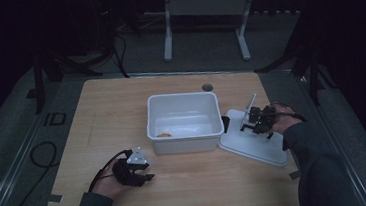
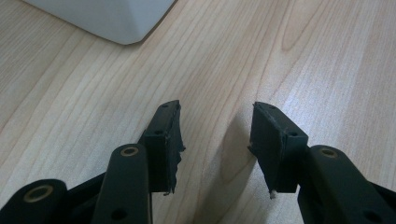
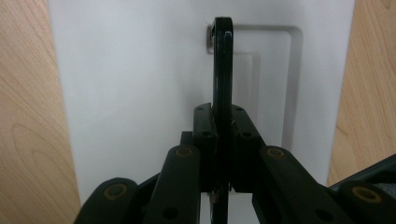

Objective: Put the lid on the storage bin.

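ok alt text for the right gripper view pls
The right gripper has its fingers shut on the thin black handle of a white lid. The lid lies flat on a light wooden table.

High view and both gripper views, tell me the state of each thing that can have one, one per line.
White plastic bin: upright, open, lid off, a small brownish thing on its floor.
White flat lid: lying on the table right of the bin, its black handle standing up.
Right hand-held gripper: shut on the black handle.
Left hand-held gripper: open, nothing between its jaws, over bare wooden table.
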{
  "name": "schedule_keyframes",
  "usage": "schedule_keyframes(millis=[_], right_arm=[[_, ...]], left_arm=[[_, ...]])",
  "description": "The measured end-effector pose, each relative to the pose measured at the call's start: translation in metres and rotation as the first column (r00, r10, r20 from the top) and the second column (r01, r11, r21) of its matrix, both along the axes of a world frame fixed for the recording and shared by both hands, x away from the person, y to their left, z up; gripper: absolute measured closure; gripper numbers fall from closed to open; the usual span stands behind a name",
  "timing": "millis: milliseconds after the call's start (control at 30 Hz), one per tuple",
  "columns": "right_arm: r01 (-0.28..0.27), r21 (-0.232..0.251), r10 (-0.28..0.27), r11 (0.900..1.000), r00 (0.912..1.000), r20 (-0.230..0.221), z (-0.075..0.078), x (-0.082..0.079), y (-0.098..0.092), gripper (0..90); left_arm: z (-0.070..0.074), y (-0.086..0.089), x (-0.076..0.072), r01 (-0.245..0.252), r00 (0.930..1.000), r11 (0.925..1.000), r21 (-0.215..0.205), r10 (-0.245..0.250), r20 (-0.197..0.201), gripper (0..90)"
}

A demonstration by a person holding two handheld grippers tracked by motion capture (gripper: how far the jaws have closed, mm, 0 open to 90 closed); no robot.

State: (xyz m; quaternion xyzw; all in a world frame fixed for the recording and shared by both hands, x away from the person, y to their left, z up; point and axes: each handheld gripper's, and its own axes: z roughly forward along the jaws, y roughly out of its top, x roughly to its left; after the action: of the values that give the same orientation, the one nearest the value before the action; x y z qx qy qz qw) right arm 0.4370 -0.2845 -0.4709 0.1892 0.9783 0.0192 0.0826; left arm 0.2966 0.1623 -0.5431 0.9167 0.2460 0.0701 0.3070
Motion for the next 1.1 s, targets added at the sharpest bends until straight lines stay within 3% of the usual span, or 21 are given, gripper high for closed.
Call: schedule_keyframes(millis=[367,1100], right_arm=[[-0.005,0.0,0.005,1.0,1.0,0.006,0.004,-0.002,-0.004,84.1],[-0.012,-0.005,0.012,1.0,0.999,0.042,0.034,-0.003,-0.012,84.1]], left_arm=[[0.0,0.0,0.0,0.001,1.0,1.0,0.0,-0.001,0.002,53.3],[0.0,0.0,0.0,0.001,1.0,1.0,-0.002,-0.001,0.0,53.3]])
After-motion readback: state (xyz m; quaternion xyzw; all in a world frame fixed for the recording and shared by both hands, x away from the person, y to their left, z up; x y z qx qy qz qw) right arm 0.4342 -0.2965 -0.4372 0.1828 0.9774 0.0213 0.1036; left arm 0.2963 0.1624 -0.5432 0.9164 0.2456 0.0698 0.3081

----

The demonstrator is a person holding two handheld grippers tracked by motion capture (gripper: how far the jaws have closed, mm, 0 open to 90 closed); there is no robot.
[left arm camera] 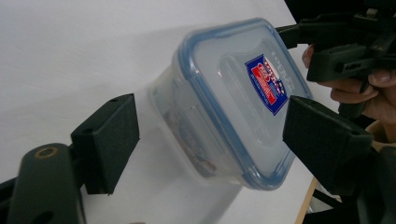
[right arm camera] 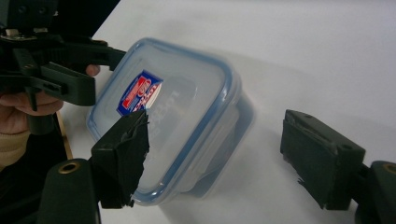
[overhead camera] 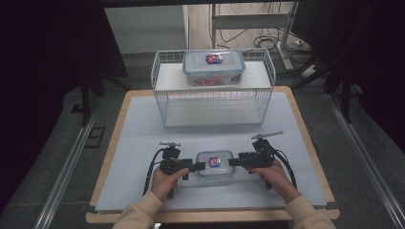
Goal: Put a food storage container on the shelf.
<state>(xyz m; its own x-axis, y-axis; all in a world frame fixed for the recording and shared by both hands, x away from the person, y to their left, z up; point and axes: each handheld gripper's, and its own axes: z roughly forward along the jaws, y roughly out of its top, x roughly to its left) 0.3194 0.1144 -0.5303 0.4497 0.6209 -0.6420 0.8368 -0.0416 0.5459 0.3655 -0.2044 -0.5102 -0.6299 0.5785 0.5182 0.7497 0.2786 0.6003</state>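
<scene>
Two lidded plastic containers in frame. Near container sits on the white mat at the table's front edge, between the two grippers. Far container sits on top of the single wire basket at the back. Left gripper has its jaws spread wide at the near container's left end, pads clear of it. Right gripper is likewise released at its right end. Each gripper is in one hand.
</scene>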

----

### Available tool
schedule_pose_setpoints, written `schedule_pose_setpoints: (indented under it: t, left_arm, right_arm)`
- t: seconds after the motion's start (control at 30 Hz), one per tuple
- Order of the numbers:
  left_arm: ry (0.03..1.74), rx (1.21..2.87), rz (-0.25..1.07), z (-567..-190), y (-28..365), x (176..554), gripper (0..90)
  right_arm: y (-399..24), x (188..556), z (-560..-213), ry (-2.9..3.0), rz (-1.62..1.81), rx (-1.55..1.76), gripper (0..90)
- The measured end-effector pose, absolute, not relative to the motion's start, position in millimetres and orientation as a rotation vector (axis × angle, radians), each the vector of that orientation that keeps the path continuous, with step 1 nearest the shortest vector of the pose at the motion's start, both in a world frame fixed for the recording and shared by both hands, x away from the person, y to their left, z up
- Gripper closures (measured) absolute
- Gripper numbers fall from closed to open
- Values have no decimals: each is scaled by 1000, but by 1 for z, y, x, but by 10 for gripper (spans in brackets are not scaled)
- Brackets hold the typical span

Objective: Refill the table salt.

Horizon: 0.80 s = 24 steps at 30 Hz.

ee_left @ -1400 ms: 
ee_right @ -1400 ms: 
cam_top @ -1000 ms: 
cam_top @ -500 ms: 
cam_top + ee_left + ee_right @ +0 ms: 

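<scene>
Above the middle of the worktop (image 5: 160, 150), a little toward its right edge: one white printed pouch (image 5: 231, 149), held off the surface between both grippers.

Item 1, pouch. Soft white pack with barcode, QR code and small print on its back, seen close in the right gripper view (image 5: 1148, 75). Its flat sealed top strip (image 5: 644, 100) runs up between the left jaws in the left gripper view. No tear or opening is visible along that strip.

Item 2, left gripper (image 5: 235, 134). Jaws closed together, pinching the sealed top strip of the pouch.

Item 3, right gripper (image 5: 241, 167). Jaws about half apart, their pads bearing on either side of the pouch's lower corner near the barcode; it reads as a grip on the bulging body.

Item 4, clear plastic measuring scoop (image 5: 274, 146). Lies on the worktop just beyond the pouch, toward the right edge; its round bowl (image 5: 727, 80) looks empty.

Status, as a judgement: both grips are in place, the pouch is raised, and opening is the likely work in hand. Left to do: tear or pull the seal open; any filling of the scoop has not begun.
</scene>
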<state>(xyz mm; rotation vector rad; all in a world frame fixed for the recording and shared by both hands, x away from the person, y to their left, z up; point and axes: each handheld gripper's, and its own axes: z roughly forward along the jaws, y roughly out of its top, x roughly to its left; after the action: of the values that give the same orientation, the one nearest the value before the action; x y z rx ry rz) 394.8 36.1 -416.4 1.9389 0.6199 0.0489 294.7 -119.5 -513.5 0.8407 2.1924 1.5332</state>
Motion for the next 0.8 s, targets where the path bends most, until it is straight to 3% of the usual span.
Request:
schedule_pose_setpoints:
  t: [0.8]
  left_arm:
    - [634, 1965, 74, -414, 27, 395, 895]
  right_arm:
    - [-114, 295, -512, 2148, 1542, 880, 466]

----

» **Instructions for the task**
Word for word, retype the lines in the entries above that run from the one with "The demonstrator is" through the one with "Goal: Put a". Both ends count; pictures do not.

» **Task response**
The demonstrator is a person holding two handheld grippers tracked by motion capture (gripper: how far the jaws have closed, mm, 0 open to 90 closed); there is no robot.
[left arm camera] 
[right arm camera] 
[overhead camera] 
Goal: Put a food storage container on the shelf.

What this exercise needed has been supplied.